• [Data segment]
########################################

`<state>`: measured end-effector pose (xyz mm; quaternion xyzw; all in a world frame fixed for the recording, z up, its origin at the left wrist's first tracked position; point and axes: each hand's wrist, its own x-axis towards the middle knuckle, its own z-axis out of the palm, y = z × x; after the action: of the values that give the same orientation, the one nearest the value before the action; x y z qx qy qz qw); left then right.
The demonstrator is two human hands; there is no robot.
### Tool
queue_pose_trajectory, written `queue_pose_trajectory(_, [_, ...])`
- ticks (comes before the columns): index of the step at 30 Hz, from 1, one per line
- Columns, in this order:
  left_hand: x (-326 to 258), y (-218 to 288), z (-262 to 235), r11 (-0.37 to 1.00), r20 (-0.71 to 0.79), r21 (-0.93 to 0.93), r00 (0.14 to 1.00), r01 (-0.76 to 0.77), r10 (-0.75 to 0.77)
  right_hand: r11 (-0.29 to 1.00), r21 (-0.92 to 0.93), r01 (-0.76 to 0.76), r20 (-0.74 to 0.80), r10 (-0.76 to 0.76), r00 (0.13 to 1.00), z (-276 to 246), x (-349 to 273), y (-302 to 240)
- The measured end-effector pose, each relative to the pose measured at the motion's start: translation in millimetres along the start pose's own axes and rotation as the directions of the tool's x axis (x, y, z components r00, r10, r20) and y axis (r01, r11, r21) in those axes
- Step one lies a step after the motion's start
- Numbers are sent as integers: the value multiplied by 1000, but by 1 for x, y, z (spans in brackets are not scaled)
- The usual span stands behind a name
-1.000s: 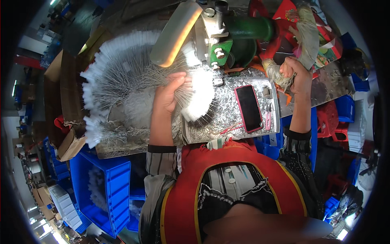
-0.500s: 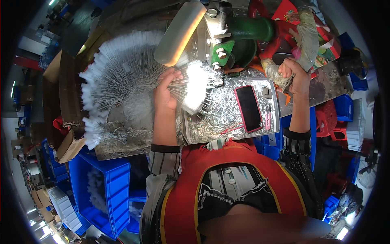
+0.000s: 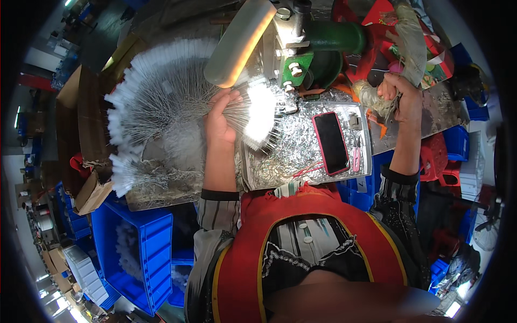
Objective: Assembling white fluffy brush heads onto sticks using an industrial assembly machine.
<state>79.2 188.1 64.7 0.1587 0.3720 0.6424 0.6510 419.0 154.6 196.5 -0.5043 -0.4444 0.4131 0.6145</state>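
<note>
My left hand [image 3: 221, 117] is closed around several thin wire stems, beside a large fan of white-tufted wire brushes [image 3: 161, 86]. The stems' far ends reach under a bright light near a green hand press [image 3: 336, 37]. On the right, my right hand [image 3: 403, 98] is wrapped around the lower end of a lever handle [image 3: 412, 48] bound in pale, worn wrapping. The lever sits beside the press's red part [image 3: 371, 48]. A lamp [image 3: 239, 43] glows above the stems and hides part of the fan.
In front of the press, a foil-covered board [image 3: 291, 156] holds a phone in a red case [image 3: 330, 142] and small pink snips [image 3: 356, 156]. Cardboard boxes [image 3: 86, 118] stand at the left. Blue bins [image 3: 156, 258] sit below the table, and red stools [image 3: 432, 156] stand at the right.
My right hand and the lever end have shifted a little to the right. My left hand stays nearly in place on the wire stems.
</note>
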Motion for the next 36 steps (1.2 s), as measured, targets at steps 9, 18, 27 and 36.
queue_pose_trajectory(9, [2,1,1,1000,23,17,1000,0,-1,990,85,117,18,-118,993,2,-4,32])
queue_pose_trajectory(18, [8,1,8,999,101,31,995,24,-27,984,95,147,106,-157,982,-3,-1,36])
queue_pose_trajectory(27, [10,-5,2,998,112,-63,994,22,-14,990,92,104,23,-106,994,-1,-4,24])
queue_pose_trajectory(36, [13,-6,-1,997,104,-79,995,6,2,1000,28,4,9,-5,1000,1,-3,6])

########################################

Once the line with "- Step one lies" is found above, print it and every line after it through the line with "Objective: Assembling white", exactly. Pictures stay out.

- Step one lies a step after the motion's start
- Numbers are sent as integers: the value multiplied by 1000, but by 1 for x, y, z (spans in brackets are not scaled)
- The usual span stands behind a name
-1.000s: 
-0.500s: 
+0.000s: 
Objective: Assembling white fluffy brush heads onto sticks using an industrial assembly machine.

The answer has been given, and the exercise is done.